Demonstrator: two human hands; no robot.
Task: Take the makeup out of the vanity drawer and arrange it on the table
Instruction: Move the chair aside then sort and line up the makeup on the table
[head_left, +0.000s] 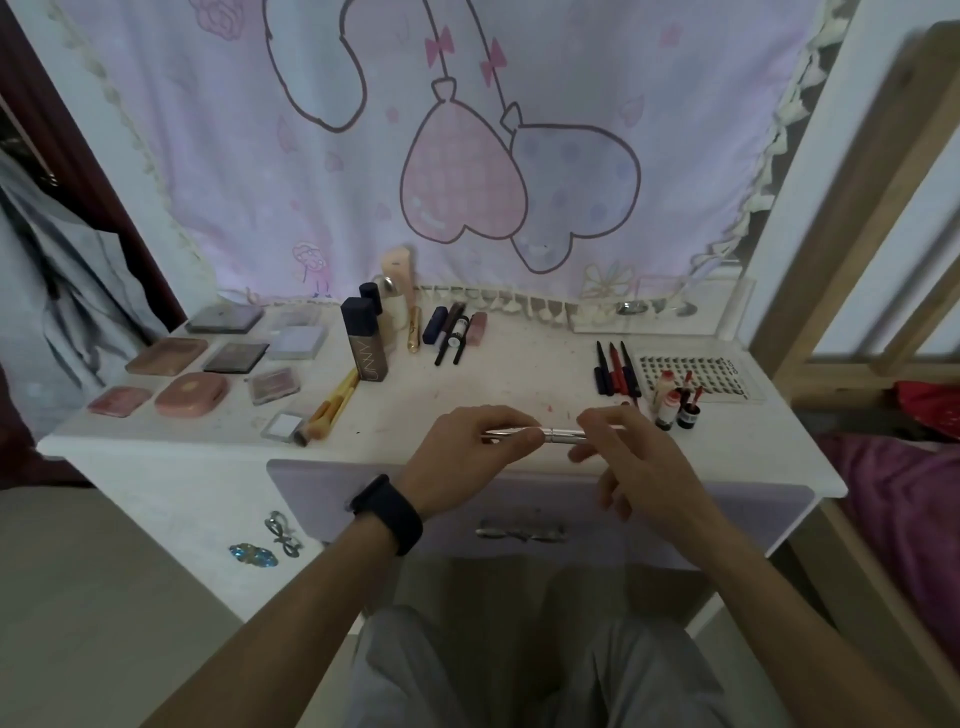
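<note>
Makeup pen, slim and silver, lies level in the lower centre of the frame, held just above the front edge of the counter. The left grip pinches one end with curled fingers and thumb. The right grip pinches the other end between thumb and forefinger, its remaining fingers spread loose. The pen looks light, stiff and smooth, so it is likely to slip or roll. The barrel on either side of the mid-length seam seems the safest hold, since pulling on both ends may part the cap. Fingers cover both tips, the right grip is blurred, and no label is legible. Below, the lilac drawer shows only its front; its contents are hidden.
</note>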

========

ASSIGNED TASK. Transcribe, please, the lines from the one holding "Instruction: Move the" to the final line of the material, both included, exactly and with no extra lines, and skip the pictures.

EXERCISE SOLUTION.
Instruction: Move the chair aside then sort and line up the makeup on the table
[head_left, +0.000s] 
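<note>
Makeup pen, slim and silver, lies level in the lower centre of the frame, held just above the front edge of the counter. The left grip pinches one end with curled fingers and thumb. The right grip pinches the other end between thumb and forefinger, its remaining fingers spread loose. The pen looks light, stiff and smooth, so it is likely to slip or roll. The barrel on either side of the mid-length seam seems the safest hold, since pulling on both ends may part the cap. Fingers cover both tips, the right grip is blurred, and no label is legible. Below, the lilac drawer shows only its front; its contents are hidden.
</note>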

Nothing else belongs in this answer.